To achieve persistent identifiers (PIDs) for terms, the TIB TS could assign additional persistent identifiers to all terms in each terminology for future versions. These should always resolve to the corresponding webpage (landing page) for the term in the TIB TS. If (meta)data curators and systems use such TIB TS PIDs in data annotation, a persistent link to a description of the term in question would exist, even if the term is deleted from the original terminology at some future point in time. After investigating several options, we found that using handles from Handle.net is a simple and inexpensive solution, although it requires a Handle server at TIB.
This assignment of PIDs to all versions of a term in a terminology implies storing all future versions of that terminology in the TIB TS. Currently, the TIB TS stores and, thus, makes available in search only the latest version of a terminology. Therefore, major changes to the backend and the search function are required to enable this. Not only would storing all versions of a terminology increase the necessary storage space, but it would also complicate and lengthen the process of constructing the tree of dependencies for all terminologies. If older versions were to be ignored for this task, a second search tree would need to be constructed for them. In both cases, the search would also need to be adapted, as normal users do not want to see all versions of a term. Therefore, we have decided to start with a feasibility study involving the assignment of handles to a few terms from two terminologies (dfgfo and envo).
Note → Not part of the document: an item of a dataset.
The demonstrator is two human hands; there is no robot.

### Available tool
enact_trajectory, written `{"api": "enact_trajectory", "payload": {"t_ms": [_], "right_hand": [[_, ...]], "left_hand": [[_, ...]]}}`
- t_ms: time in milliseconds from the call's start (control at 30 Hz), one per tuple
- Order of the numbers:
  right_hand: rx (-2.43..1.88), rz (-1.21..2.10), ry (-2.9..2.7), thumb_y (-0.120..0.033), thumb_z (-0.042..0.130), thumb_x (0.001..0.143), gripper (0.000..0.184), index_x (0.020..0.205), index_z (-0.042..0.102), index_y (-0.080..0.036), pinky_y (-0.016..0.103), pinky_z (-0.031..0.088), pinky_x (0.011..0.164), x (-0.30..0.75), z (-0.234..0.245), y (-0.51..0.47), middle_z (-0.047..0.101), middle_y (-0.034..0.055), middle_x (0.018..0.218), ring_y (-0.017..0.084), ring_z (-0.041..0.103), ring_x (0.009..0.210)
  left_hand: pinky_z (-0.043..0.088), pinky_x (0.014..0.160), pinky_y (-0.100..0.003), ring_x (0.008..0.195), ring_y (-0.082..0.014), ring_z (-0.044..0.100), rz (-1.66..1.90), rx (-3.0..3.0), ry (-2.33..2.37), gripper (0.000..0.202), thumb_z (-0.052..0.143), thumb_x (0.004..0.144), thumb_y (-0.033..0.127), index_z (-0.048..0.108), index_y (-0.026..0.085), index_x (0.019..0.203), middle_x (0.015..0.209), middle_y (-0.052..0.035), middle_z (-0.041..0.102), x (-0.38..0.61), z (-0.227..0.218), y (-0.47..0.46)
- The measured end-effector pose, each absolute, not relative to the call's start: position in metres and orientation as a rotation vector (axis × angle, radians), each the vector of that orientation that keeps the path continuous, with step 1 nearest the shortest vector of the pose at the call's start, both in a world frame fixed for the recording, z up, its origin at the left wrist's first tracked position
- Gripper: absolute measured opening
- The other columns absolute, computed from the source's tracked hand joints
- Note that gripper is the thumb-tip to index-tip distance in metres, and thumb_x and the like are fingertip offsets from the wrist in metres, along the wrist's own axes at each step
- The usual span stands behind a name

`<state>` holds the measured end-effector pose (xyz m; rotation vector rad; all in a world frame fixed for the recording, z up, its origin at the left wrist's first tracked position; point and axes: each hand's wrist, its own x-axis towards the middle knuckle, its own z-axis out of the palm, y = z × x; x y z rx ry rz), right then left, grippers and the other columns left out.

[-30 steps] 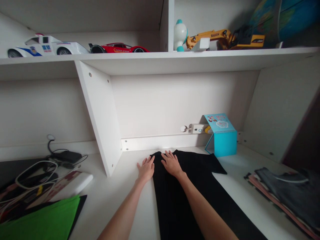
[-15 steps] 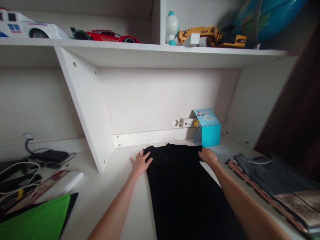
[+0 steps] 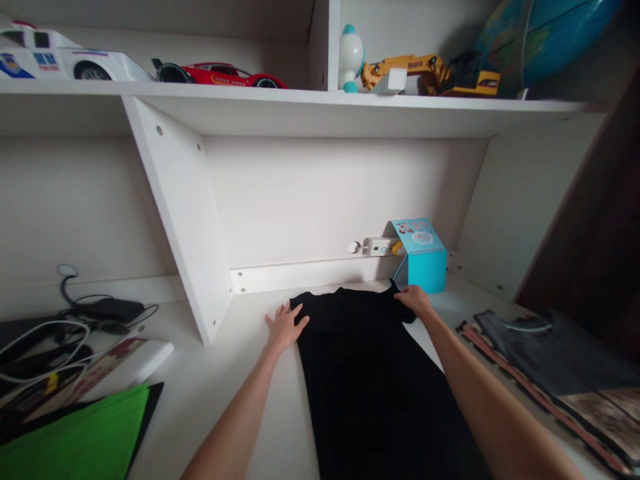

We ingested the two versions dfgfo and dfgfo2024 and two older envo versions (envo2023 and envo2021), in addition to the latest release of envo on TIB TS and assigned handles to selected terms that had changed between the versions:
- Change of sub-class label between dfgfo and dfgfo2024:
Sub-class Geology and Palaeontology (https://hdl.handle.net/20.500.14488/DFGFO_314-01)
was changed to
sub-class Geology (https://hdl.handle.net/20.500.14488/DFGFO_342-01) - Change of sub-class label between dfgfo and dfgfo2024:
Sub-class Security and Dependability (https://hdl.handle.net/20.500.14488/DFGFO_409-03)
was changed to
sub-class Security and Dependability, Operating, Communication and Distributed Systems (https://hdl.handle.net/20.500.14488/DFGFO_443-03) - Change of IRI of class Area of alpine tundra between envo2021 and envo2023:
IRI http://purl.obolibrary.org/obo/ENVO_3400001 (http://hdl.handle.net/20.500.14488/3ezqlubc )
was changed to
IRI http://purl.obolibrary.org/obo/ENVO_03400001 (https://hdl.handle.net/20.500.14488/eknh2i0v?ts=1699999999 ).
We also developed a prototype script that compares metadata from two handles and stores the differences in JSON format. This provides a practical way to detect changes across ontology versions, such as modifications to subclass relationships or annotations.
In summary, Handles offer a reliable, low-cost solution for the persistent identification and versioning of semantic artefacts. They enable terms to be identified, resolvable, and (semantically) consistent over time. However, our experience has shown that deploying a Handle server requires significant learning, troubleshooting, and coordination before it can be offered as a production service.